Sewell, Hon. Henry, sometime Premier of New Zealand, was the son of a solicitor in the Isle of Wight, where he was born. He adopted his father's profession, and after practising for some years in England, settled in Canterbury, N.Z., in Feb. 1853. He was one of the leading members of the Canterbury Association, being deputy-chairman of the committee of management before leaving London. Mr. Sewell practised as a solicitor in New Zealand, and sat in the first House of Representatives as member for Christchurch in 1854. He held office in the first inchoate Ministry formed under Mr. Fitzgerald from June to August 1854, and himself became Premier in May 1856, resigning in the same month owing to the refusal of the acting Governor to concede full responsible functions to the administration. Mr. Sewell was a member of the first Stafford Ministry from June 1856 to April 1859, when he resigned, after holding the portfolios of Colonial Treasurer and Commissioner of Customs for varying periods. In the Fox Ministry which succeeded, he was Attorney-General from August 1861 to August 1862, and held the same post as a member of the Legislative Council in the Domett Government from August 1862 to Jan. 1863. In the first Weld Ministry he was again Attorney-General from Nov. 1864 to Oct. 1865. In the third Fox Government he was Minister of Justice, Commissioner of Customs, and Commissioner of Stamps for varying periods from June 1870 to Nov. 1871. For several years subsequently he resided in England, where he died in 1879. Mr. Sewell was the brother of that eminent scholar and writer the late Rev. William Sewell, B.D., Fellow of Exeter College, Oxford, and Principal of St. Peter's College, Radley, which was started at his instance and on his plans. His sister, Miss Elizabeth Missing Sewell, is also the author of numerous works of High Church fiction.
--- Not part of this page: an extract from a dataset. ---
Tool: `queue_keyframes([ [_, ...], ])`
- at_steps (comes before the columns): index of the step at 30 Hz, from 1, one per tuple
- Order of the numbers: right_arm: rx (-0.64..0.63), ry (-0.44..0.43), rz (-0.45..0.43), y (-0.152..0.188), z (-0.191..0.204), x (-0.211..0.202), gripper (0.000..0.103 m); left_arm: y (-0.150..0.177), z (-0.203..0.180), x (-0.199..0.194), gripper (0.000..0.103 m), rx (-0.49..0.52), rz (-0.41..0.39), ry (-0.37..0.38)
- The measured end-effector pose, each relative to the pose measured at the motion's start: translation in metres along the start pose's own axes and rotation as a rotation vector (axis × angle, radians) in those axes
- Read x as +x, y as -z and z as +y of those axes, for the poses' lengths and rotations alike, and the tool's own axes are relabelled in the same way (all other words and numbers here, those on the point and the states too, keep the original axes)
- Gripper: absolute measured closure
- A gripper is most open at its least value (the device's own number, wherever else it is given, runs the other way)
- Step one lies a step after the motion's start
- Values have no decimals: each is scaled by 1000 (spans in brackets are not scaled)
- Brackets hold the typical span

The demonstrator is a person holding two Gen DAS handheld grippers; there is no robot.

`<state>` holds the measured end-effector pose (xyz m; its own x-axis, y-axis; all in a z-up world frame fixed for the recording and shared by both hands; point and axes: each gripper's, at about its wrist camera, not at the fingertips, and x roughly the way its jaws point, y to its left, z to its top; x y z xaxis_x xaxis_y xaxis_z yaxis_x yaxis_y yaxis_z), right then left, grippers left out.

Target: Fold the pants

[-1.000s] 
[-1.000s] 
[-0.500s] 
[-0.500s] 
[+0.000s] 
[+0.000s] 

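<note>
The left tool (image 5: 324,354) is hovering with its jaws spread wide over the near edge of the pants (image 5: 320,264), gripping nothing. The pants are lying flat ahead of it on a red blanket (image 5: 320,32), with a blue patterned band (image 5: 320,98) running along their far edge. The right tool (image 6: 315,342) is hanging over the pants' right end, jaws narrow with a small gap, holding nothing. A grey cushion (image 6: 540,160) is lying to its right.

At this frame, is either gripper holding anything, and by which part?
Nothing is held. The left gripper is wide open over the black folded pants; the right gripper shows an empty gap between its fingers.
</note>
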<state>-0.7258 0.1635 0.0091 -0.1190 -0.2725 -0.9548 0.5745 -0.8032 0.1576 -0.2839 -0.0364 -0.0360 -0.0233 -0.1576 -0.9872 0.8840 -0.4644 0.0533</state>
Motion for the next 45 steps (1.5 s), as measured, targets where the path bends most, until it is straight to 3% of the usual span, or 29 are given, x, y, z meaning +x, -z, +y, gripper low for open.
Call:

Seymour, David Thompson, Commissioner of Police, Queensland, third son of Thomas Seymour, of Ballymore Castle, co. Galway, by Matilda Margaret, daughter of Walter Lawrence, was born at Ballymore Castle in 1832, and educated at Ennis College. He arrived in Queensland on Jan. 13th, 1861, bringing a detachment of the 12th Regiment, in which he held a commission as lieutenant, this being the first arrival of military after the separation of the colony from New South Wales. The same year he was appointed aide-de-camp and private secretary to the Governor, Sir George Bowen, and held the position two years. On Jan. 1st, 1863, he became Commissioner of Police for the colony, and in August 1878 a member of the Brisbane Relief Board, both of which appointments he now holds.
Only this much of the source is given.